**Data shown:**
____
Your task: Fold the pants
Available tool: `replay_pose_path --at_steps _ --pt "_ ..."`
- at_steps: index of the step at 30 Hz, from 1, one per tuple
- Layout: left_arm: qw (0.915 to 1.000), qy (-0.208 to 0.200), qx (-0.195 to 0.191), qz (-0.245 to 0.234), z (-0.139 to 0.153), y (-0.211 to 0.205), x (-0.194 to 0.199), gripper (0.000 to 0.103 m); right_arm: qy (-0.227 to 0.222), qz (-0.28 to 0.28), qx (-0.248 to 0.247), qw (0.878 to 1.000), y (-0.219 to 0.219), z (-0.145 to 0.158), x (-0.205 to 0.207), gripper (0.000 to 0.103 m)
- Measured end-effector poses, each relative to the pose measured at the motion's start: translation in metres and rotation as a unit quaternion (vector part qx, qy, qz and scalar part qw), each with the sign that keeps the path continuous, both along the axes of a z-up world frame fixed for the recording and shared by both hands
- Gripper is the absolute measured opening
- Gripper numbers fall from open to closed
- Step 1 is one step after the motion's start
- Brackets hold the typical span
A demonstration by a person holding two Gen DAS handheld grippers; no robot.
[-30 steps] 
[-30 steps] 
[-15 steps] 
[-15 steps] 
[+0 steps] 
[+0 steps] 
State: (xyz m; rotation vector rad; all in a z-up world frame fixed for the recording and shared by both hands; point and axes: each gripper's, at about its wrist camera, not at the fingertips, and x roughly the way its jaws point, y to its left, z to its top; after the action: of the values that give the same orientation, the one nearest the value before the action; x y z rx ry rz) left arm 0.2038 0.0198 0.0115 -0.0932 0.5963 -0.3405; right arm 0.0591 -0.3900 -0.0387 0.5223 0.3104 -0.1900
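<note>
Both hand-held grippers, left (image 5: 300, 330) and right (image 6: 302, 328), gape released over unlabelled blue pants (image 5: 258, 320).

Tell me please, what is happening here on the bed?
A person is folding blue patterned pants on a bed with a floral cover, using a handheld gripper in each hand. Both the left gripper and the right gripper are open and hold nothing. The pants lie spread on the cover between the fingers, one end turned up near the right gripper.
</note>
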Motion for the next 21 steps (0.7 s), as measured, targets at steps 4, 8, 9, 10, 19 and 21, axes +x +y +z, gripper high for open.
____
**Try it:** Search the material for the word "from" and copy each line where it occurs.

**Result for this task:**
- at_steps: index of the step at 30 Hz, from 1, one per tuple
- Gripper numbers fall from open to closed

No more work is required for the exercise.